──────── Supplied material
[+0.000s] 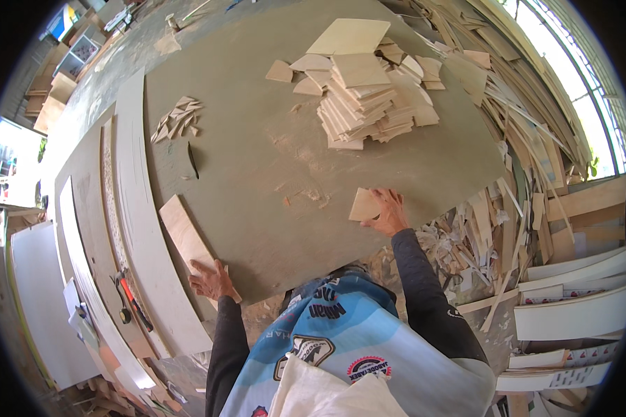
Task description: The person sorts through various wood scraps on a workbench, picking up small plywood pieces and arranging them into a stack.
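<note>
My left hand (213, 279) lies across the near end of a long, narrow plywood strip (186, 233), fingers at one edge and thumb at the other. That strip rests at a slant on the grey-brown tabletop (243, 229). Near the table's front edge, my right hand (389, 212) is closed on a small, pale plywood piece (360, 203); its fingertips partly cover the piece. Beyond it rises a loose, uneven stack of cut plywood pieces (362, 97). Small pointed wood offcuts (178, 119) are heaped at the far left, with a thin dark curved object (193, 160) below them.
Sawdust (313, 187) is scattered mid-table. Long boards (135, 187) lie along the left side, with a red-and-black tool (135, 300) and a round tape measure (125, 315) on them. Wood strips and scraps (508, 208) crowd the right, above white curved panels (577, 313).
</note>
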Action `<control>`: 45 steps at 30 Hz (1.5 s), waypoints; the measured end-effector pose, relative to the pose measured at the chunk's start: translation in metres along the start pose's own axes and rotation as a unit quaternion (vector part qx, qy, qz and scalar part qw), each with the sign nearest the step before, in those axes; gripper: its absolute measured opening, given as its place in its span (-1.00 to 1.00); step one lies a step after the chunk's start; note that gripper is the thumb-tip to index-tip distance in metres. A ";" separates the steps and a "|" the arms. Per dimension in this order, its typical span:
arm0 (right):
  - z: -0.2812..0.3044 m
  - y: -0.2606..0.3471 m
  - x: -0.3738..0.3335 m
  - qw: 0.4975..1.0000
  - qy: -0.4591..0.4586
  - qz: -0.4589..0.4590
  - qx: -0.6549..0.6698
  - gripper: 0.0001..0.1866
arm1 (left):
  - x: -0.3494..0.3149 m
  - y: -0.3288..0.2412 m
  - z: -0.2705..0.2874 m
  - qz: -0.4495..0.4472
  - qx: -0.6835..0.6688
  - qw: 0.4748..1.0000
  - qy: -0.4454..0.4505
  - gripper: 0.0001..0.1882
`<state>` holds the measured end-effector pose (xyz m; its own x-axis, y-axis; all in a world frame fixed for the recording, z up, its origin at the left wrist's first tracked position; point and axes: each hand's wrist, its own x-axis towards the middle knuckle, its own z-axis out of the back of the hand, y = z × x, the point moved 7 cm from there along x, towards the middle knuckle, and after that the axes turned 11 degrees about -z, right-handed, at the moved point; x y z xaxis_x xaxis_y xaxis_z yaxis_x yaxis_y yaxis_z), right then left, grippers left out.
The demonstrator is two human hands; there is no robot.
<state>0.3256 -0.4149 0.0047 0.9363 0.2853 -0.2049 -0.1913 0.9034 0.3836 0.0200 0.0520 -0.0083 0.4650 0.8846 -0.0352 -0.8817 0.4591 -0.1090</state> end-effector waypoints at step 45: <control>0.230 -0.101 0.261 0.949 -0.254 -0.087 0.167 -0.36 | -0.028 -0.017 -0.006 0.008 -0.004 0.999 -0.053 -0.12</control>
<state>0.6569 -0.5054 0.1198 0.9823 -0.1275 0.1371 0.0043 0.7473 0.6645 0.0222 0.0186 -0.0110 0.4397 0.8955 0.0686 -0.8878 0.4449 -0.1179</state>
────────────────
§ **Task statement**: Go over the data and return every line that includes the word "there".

§ **Exercise result**:
`<state>` holds the measured end-effector pose (xyz m; its own x-axis, y-axis; all in a world frame fixed for the recording, z up, its origin at the left wrist's first tracked position; point and axes: each hand's wrist, its own x-axis towards the middle knuckle, its own z-axis out of the back of the hand, y = z × x, the point moved 7 cm from there along x, towards the middle knuckle, and after that the axes turned 11 degrees about -z, right-handed, at the moved point; x y z xaxis_x xaxis_y xaxis_z yaxis_x yaxis_y yaxis_z), right then left, grippers left out.
The demonstrator is two human hands; there is no robot.

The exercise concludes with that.